Era unico, cioè era insostituibile. Vedete: non è una frase fatta. E’ così: non lo si può sostituire.
Daniele, scherzando, canzonadolo, lo chiamava il gioiellino di bari vecchia. Diceva che era come Cassano: fuoriclasse e impossibile da disciplinare. Non c’è nessuno, tra di noi, che abbia la stessa forza di spirito critico, la stessa testardaggine, la stessa capacità di lottare per il
suo punto di vista, la stessa passione. E poi non c’è nessuno che abbia il suo sorriso, la sua dolcezza di bambino.
Vorrei solo un momento rivolgermi a Laura, perché in questi giorni ho
pensato tantissimo a lei, al suo dolore e alla sua tenerezza.
Tutti noi al giornale, Laura, abbiamo pensato molto a te, abbiamo parlato di te.
Dell’amore così bello tra te e Ivan, del tuo dolore così grande, così
irreparabile, definitivo. Ti vogliamo molto bene, faremo di tutto per aiutarti. In questi giorni abbiamo sofferto con te, abbiamo pianto con te, ci siamo disperati con te. Continueremo a farlo. Non vogliamo dimenticare Ivan, non vogliamo che tu dimentichi Ivan, non vogliamo neanche
cancellare questo dolore. Vogliamo viverlo insieme a te, vogliamo piangere con te e ridere con te.

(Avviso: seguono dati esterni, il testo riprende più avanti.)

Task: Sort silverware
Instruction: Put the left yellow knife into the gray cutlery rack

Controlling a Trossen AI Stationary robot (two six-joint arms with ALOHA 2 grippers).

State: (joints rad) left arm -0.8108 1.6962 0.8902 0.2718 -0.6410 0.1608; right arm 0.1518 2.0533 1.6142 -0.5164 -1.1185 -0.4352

Cara Francesca, Caro Dino, non ho il coraggio neppure di guardarvi negli occhi. Ho paura di guardarvi negli occhi, di rivolgervi la parola. Vorrei che voi non foste così disperati, vorrei che riusciste a
sentirvi addosso tutta la leggerezza di Ivan, la sua ironia, la sua capacità di sdrammatizzare.
Lo so che non è possibile. Sappiate solo che tutti noi del giornale vi siamo infinitamente grati
per averci dato Ivan. Che per noi è stato un enorme privilegio lavorare con lui, giocare con
lui, scherzare con lui, litigare con lui. Gli abbiamo davvero voluto bene, davvero era nostro fratello, come abbiamo scritto cento volte, in questi giorni, su Liberazione. E anche voi, Dino e Francesca siete nostri fratelli, e anche a voi vogliamo bene, e ci piacerebbe parlare con voi, scherzare con voi
litigare con voi.
Ciao Ivan. Non ti preoccupare, la pagina degli animali continueremo a
farla. E pensando a te saremo più ambientalisti di prima, più giornalisti di prima e più anticlericali. Va bene?